## Problem requirements
Please copy the data below exactly; none of the pictures in it belong in the copy.

## Exercise data
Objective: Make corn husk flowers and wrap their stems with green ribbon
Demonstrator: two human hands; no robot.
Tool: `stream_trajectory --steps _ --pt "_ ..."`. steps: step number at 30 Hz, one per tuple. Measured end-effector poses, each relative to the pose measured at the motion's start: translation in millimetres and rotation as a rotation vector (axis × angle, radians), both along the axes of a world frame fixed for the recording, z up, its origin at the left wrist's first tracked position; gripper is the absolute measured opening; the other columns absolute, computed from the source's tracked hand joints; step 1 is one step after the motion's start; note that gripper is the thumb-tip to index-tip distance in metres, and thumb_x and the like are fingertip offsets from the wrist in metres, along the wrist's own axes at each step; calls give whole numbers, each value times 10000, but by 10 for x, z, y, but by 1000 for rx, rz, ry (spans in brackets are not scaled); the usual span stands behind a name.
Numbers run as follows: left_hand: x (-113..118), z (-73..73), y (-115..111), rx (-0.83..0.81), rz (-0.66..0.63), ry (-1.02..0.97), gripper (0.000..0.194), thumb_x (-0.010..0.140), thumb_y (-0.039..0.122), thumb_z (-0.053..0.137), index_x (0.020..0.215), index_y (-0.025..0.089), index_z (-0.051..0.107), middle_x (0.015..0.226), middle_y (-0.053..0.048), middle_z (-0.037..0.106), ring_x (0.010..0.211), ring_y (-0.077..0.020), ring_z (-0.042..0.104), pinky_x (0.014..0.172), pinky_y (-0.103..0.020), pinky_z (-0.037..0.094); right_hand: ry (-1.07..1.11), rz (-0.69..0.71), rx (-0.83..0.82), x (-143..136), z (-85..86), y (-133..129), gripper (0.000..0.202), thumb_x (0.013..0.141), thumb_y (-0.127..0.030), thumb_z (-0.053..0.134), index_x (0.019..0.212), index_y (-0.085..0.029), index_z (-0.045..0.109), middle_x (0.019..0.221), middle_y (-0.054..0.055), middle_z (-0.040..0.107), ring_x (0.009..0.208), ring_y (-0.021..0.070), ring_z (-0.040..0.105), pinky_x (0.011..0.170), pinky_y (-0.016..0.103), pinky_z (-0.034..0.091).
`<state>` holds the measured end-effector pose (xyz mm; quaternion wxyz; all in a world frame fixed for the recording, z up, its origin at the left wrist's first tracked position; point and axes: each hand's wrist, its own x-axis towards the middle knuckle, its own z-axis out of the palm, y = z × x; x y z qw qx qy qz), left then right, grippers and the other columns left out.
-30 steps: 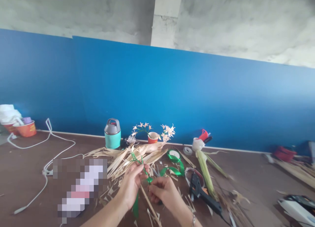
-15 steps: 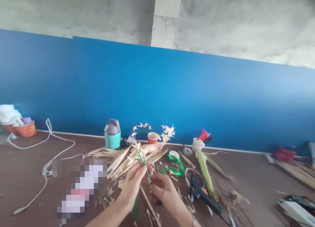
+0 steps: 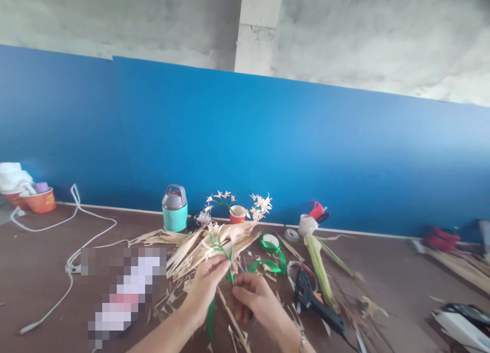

## Result
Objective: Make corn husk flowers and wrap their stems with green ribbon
Demonstrator: two human hands; no robot.
Tool: `stream_trajectory --steps _ --pt "_ ..."`. steps: step number at 30 Hz, one per tuple. Measured end-effector poses, each relative to the pose measured at the motion's start: translation in millimetres and rotation as a rotation vector (axis × angle, radians), both along the axes of a world frame fixed for the recording, z up, its origin at the left wrist's first tracked position; gripper is the absolute measured opening; the other columns absolute, computed from the source's tracked hand joints; step 1 is one step after the motion's start; note that gripper is the thumb-tip to index-tip distance in metres, and thumb_x and the like are fingertip offsets from the wrist in metres, along the wrist's own axes at each step; calls give whole numbers, each value times 10000, but by 10 for x, z, y, but by 1000 for rx, rz, ry (spans in brackets are not scaled); the usual span stands behind a name.
Numbers run as follows: left_hand: x (-113..118), z (-73..73), y (-115..111), rx (-0.83..0.81), rz (-0.66..0.63), ry (-1.02..0.97), gripper (0.000..0.194), thumb_x (-0.010..0.140), thumb_y (-0.039..0.122), thumb_z (-0.053..0.137), index_x (0.020..0.215), index_y (-0.025..0.089), index_z (-0.051..0.107), middle_x (0.015..0.226), middle_y (-0.053..0.048), middle_z (-0.037..0.106), ring_x (0.010..0.211), ring_y (-0.077..0.020), ring_z (-0.042..0.104), pinky_x (0.014..0.172), pinky_y (-0.103..0.020), pinky_z (-0.037..0.094); right_hand: ry (-1.07..1.11), rz (-0.69..0.71), rx (-0.83..0.82), x (-143..136), z (-85..86), y (-133..129), gripper (0.000..0.202), thumb_x (0.013..0.141), thumb_y (-0.127..0.030), thumb_z (-0.053..0.134), index_x (0.019..0.212), index_y (-0.085..0.029), index_z (-0.045..0.109), middle_x (0.019..0.221), middle_y (-0.054..0.055), middle_z (-0.040..0.107), ring_x (0.009..0.208), ring_y (-0.021..0.070), ring_z (-0.040..0.105), pinky_x (0.011..0.170), pinky_y (-0.016..0.103), pinky_z (-0.034..0.091).
`<state>` holds the measured end-effector pose (xyz mm; quaternion wxyz; all in a world frame fixed for the recording, z up, its origin at the left wrist's first tracked position; point and axes: each hand's wrist, its own x-axis towards the middle knuckle, its own z-axis out of the palm, y = z × x; x y z qw qx qy qz), left then right, grippers and the other columns left out.
-30 steps: 
-15 steps: 
+0 steps: 

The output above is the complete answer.